The informality of her present work, the free-swinging feeling of the trio and the wonderful in-person cooperation of Thigpen and Ind make an “on-the’-spot” recording a logical step for Jutta’s U.S. disc debut. Thanks to the ready assistance volunteered by John and Howard Popkin of the Hickory House, and a masterful engineering job by the indispensable Rudy Van Gelder, two entire LPs were recorded in one highly productive evening at the club, an evening when Jutta and Edmund and Peter felt right, and the audience was with them, and ever set went smoothly and kept moving at just the right tempo.

It would be superfluous to single out any one tune for comment: your reaction will depend on your taste for moods and materials, though I must add a couple of personal notes to the effect that I was especially engaged by Dear Old Stockholm and the Parker Blues Billie’s Bounce in BLP 1515, and by her delightful impression of Avery Parrish (After Hours) and tribute to Horace Silver (Horacio) in BLP 1516. After Hours will be welcomed by the countless GIs who heard her play it at service clubs in Germany, where it was her most popular request number.

Shortly after the release of these sides, possibly even before you happen to read these lines, Jutta will have made her American concert debut as a participant at the Newport Jazz Festival.
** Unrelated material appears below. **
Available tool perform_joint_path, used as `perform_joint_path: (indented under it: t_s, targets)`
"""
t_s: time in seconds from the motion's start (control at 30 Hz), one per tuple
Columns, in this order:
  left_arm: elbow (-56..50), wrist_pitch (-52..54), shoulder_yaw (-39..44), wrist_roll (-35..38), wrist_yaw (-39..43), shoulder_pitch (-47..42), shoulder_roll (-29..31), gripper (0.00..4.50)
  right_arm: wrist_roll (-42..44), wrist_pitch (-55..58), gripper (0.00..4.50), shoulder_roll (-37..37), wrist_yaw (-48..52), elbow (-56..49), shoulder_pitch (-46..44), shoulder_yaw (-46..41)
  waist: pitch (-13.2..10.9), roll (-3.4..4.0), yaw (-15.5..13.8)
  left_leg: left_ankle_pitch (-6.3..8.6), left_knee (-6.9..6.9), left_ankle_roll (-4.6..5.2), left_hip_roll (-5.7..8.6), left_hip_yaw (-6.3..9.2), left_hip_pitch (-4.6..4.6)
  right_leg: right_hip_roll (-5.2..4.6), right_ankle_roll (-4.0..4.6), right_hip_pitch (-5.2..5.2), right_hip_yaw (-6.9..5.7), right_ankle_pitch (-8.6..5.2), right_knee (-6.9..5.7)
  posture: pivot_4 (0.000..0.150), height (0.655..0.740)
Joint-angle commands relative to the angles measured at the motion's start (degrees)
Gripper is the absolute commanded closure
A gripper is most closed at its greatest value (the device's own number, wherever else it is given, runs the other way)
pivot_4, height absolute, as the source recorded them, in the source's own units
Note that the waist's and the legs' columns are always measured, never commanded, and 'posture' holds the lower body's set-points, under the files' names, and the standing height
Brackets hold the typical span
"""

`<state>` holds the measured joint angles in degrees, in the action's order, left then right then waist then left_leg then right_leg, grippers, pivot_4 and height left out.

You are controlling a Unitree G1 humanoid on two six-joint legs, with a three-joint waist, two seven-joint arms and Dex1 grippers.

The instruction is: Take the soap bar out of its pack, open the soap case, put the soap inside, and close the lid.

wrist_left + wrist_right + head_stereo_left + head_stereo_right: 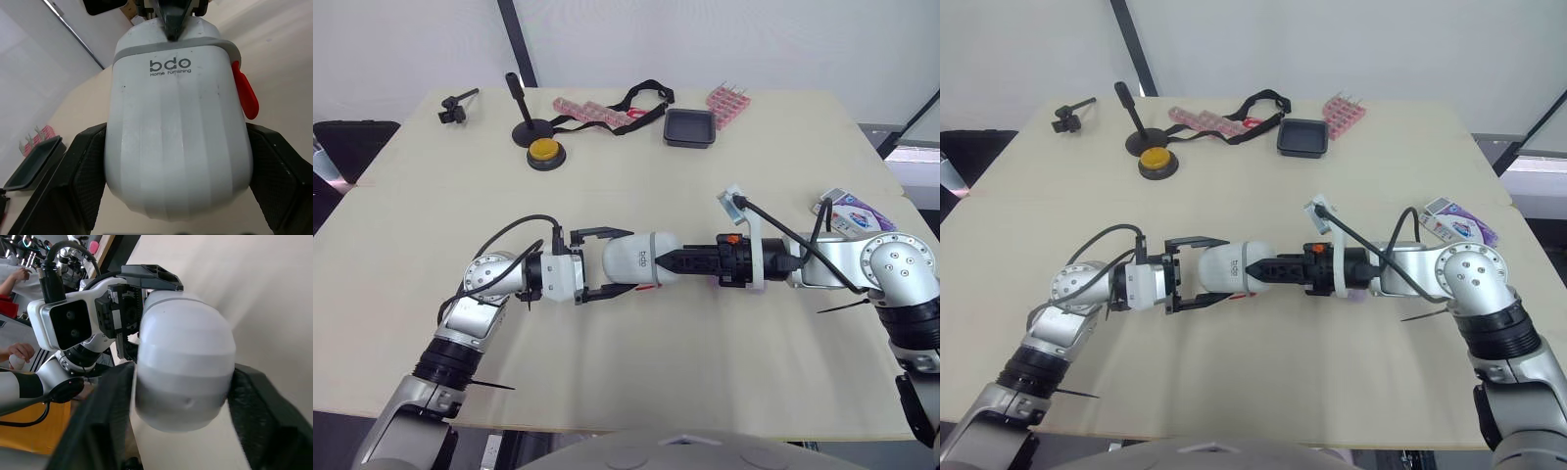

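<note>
The white soap case (641,259), marked "bdo" and with a red tab (244,93) on one side, is held between both grippers just over the table's middle. Its lid looks closed along a grey seam. My left gripper (622,261) is shut on the case's left end, its fingers (83,171) pressing both sides. From the right, my right gripper (668,260) is shut on the other end, with its pads (254,401) flanking the case. The purple and white soap pack (852,211) lies near the table's right edge, behind my right arm.
At the back of the table stand a black tray (689,127), a pink rack (728,103), a black strap (641,98), a yellow button (545,153), a black stand (524,117) and a small clamp (455,106). A person's hand (19,352) shows beyond the table.
</note>
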<state>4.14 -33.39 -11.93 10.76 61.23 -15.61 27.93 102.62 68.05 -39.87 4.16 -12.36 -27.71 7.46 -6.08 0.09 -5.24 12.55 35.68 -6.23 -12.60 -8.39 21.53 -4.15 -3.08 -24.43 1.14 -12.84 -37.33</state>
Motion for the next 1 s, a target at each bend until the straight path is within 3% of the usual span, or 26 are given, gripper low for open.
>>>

At this writing she is already in her third month at the Hickory House and has endeared herself, as a pianist and as a person, to those who work around its big oval bar as well as those who have visited there – and they have included scores of admiring American jazzmen from Duke Ellington on down. No, I don’t think there can be much doubt about it now. American is taking to Miss Hipp, and I’m hip Miss Hipp likes America.